* TASK DIRECTIONS: Copy every record below exactly as it stands.

* PROVIDED INFORMATION:
================================
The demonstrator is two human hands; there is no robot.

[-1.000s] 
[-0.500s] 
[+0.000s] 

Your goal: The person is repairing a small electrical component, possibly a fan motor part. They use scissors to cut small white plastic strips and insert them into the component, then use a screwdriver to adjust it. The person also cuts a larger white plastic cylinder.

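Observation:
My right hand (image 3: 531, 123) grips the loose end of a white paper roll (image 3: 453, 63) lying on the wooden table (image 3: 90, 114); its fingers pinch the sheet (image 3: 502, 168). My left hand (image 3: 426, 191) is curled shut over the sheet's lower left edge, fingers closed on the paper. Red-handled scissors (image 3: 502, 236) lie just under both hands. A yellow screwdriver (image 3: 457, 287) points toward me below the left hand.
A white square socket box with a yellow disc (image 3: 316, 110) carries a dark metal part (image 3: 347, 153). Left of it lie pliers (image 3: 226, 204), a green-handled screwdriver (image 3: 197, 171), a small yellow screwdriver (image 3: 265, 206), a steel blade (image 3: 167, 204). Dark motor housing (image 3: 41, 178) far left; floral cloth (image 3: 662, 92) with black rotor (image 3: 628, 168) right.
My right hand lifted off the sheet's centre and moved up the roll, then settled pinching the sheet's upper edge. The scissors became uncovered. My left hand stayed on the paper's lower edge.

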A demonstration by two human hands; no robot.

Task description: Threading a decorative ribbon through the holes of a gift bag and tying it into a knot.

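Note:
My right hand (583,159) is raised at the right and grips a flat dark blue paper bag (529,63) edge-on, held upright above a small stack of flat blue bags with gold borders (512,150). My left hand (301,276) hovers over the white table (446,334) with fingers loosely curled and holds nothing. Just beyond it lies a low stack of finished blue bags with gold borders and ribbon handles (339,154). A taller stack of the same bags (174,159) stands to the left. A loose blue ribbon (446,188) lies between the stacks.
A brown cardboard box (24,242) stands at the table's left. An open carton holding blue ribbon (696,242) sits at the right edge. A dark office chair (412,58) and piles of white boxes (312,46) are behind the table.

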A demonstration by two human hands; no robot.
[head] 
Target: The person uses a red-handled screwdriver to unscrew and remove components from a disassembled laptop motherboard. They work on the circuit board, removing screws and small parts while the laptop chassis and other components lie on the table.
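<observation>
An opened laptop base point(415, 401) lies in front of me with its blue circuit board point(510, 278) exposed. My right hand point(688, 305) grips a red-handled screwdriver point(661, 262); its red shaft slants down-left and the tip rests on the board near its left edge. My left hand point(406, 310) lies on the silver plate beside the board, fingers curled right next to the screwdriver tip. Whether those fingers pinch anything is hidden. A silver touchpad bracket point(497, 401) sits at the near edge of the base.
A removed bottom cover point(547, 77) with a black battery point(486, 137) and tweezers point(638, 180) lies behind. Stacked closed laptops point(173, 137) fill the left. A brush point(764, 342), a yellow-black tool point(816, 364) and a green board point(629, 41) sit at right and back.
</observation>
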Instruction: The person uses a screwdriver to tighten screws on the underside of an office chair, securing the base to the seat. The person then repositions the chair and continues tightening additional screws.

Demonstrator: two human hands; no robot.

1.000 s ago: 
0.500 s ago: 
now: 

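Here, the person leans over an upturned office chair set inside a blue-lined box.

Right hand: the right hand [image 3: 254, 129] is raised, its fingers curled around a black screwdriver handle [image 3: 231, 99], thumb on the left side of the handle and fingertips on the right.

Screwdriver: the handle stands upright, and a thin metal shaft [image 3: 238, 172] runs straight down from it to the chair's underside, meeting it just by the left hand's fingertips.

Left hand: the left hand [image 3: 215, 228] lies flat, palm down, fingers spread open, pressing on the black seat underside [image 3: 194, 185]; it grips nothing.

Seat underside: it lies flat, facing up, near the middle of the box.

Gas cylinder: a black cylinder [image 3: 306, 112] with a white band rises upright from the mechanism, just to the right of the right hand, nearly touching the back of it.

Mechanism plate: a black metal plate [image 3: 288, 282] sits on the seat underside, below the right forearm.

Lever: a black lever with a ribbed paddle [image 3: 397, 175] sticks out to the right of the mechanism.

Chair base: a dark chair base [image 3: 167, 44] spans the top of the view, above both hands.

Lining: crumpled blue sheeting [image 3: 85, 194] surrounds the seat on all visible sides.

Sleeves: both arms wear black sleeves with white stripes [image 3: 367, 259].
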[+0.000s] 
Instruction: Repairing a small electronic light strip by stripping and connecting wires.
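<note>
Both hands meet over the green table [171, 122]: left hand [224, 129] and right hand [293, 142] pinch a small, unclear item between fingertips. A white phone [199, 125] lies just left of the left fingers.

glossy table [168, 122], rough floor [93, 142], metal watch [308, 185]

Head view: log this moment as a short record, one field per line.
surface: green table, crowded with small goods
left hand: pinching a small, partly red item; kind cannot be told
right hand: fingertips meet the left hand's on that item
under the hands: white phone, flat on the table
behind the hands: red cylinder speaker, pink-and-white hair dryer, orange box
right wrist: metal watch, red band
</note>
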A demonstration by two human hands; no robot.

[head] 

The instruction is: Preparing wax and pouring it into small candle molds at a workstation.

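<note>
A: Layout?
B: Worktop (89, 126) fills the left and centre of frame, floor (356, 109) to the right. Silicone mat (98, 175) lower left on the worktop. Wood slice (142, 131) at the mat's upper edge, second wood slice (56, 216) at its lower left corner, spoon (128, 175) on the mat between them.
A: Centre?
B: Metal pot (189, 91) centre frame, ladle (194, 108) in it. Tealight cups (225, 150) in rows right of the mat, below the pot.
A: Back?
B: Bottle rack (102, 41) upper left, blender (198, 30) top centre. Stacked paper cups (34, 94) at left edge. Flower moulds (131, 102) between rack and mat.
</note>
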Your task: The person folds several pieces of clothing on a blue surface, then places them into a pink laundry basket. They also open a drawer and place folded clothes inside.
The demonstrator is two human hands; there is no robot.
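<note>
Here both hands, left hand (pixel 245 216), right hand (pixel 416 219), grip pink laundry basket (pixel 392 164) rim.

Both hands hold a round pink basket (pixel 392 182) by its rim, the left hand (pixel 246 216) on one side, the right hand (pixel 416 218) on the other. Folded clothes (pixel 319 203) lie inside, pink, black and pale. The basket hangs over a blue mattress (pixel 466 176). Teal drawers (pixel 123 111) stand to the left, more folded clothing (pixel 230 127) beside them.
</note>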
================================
* ANSWER FOR THE TASK:
The demonstrator is two human hands; there is no robot.

[-1.000s] 
[-0.500s] 
[+0.000s] 

Your goal: The person is repairing a small electrical component, possibly a fan motor part. They use scissors to cut small white plastic strips and insert them into the component, then use a screwdriver to adjust it. The person also cuts a larger white plastic cylinder.

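Observation:
My right hand (image 3: 531, 123) grips the loose end of a white paper roll (image 3: 453, 63) lying on the wooden table (image 3: 90, 114); its fingers pinch the sheet (image 3: 502, 168). My left hand (image 3: 426, 191) is curled shut over the sheet's lower left edge, fingers closed on the paper. Red-handled scissors (image 3: 502, 236) lie just under both hands. A yellow screwdriver (image 3: 457, 287) points toward me below the left hand.
A white square socket box with a yellow disc (image 3: 316, 110) carries a dark metal part (image 3: 347, 153). Left of it lie pliers (image 3: 226, 204), a green-handled screwdriver (image 3: 197, 171), a small yellow screwdriver (image 3: 265, 206), a steel blade (image 3: 167, 204). Dark motor housing (image 3: 41, 178) far left; floral cloth (image 3: 662, 92) with black rotor (image 3: 628, 168) right.
My right hand lifted off the sheet's centre and moved up the roll, then settled pinching the sheet's upper edge. The scissors became uncovered. My left hand stayed on the paper's lower edge.
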
A demonstration by two human hands; no robot.

Task description: Threading a decorative ribbon through the holes of a gift bag and tying it into a knot.

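Note:
My right hand (583,159) is raised at the right and grips a flat dark blue paper bag (529,63) edge-on, held upright above a small stack of flat blue bags with gold borders (512,150). My left hand (301,276) hovers over the white table (446,334) with fingers loosely curled and holds nothing. Just beyond it lies a low stack of finished blue bags with gold borders and ribbon handles (339,154). A taller stack of the same bags (174,159) stands to the left. A loose blue ribbon (446,188) lies between the stacks.
A brown cardboard box (24,242) stands at the table's left. An open carton holding blue ribbon (696,242) sits at the right edge. A dark office chair (412,58) and piles of white boxes (312,46) are behind the table.
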
A demonstration by two human hands; no robot.
[head] 
Target: The person uses a red-handled screwdriver to unscrew and remove components from a disassembled laptop motherboard. They work on the circuit board, removing screws and small parts while the laptop chassis and other components lie on the table.
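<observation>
An opened laptop base point(415, 401) lies in front of me with its blue circuit board point(510, 278) exposed. My right hand point(688, 305) grips a red-handled screwdriver point(661, 262); its red shaft slants down-left and the tip rests on the board near its left edge. My left hand point(406, 310) lies on the silver plate beside the board, fingers curled right next to the screwdriver tip. Whether those fingers pinch anything is hidden. A silver touchpad bracket point(497, 401) sits at the near edge of the base.
A removed bottom cover point(547, 77) with a black battery point(486, 137) and tweezers point(638, 180) lies behind. Stacked closed laptops point(173, 137) fill the left. A brush point(764, 342), a yellow-black tool point(816, 364) and a green board point(629, 41) sit at right and back.
</observation>
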Instruction: The person uses a screwdriver to tighten screws on the underside of an office chair, securing the base to the seat. The person then repositions the chair and continues tightening additional screws.

Demonstrator: two human hands; no robot.

1.000 s ago: 
0.500 s ago: 
now: 

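Here, the person leans over an upturned office chair set inside a blue-lined box.

Right hand: the right hand [image 3: 254, 129] is raised, its fingers curled around a black screwdriver handle [image 3: 231, 99], thumb on the left side of the handle and fingertips on the right.

Screwdriver: the handle stands upright, and a thin metal shaft [image 3: 238, 172] runs straight down from it to the chair's underside, meeting it just by the left hand's fingertips.

Left hand: the left hand [image 3: 215, 228] lies flat, palm down, fingers spread open, pressing on the black seat underside [image 3: 194, 185]; it grips nothing.

Seat underside: it lies flat, facing up, near the middle of the box.

Gas cylinder: a black cylinder [image 3: 306, 112] with a white band rises upright from the mechanism, just to the right of the right hand, nearly touching the back of it.

Mechanism plate: a black metal plate [image 3: 288, 282] sits on the seat underside, below the right forearm.

Lever: a black lever with a ribbed paddle [image 3: 397, 175] sticks out to the right of the mechanism.

Chair base: a dark chair base [image 3: 167, 44] spans the top of the view, above both hands.

Lining: crumpled blue sheeting [image 3: 85, 194] surrounds the seat on all visible sides.

Sleeves: both arms wear black sleeves with white stripes [image 3: 367, 259].
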[+0.000s] 
Instruction: Repairing a small electronic light strip by stripping and connecting wires.
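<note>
Both hands meet over the green table [171, 122]: left hand [224, 129] and right hand [293, 142] pinch a small, unclear item between fingertips. A white phone [199, 125] lies just left of the left fingers.

glossy table [168, 122], rough floor [93, 142], metal watch [308, 185]

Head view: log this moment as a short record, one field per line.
surface: green table, crowded with small goods
left hand: pinching a small, partly red item; kind cannot be told
right hand: fingertips meet the left hand's on that item
under the hands: white phone, flat on the table
behind the hands: red cylinder speaker, pink-and-white hair dryer, orange box
right wrist: metal watch, red band
</note>
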A demonstration by two human hands; no robot.

[head] 

The instruction is: Preparing wax and pouring it into small candle molds at a workstation.

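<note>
A: Layout?
B: Worktop (89, 126) fills the left and centre of frame, floor (356, 109) to the right. Silicone mat (98, 175) lower left on the worktop. Wood slice (142, 131) at the mat's upper edge, second wood slice (56, 216) at its lower left corner, spoon (128, 175) on the mat between them.
A: Centre?
B: Metal pot (189, 91) centre frame, ladle (194, 108) in it. Tealight cups (225, 150) in rows right of the mat, below the pot.
A: Back?
B: Bottle rack (102, 41) upper left, blender (198, 30) top centre. Stacked paper cups (34, 94) at left edge. Flower moulds (131, 102) between rack and mat.
</note>
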Your task: The person folds several pieces of clothing on a blue surface, then places them into a pink laundry basket. They also open a drawer and place folded clothes inside.
The demonstrator is two human hands; there is no robot.
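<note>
Here both hands, left hand (pixel 245 216), right hand (pixel 416 219), grip pink laundry basket (pixel 392 164) rim.

Both hands hold a round pink basket (pixel 392 182) by its rim, the left hand (pixel 246 216) on one side, the right hand (pixel 416 218) on the other. Folded clothes (pixel 319 203) lie inside, pink, black and pale. The basket hangs over a blue mattress (pixel 466 176). Teal drawers (pixel 123 111) stand to the left, more folded clothing (pixel 230 127) beside them.
</note>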

Work on this exercise has been finished.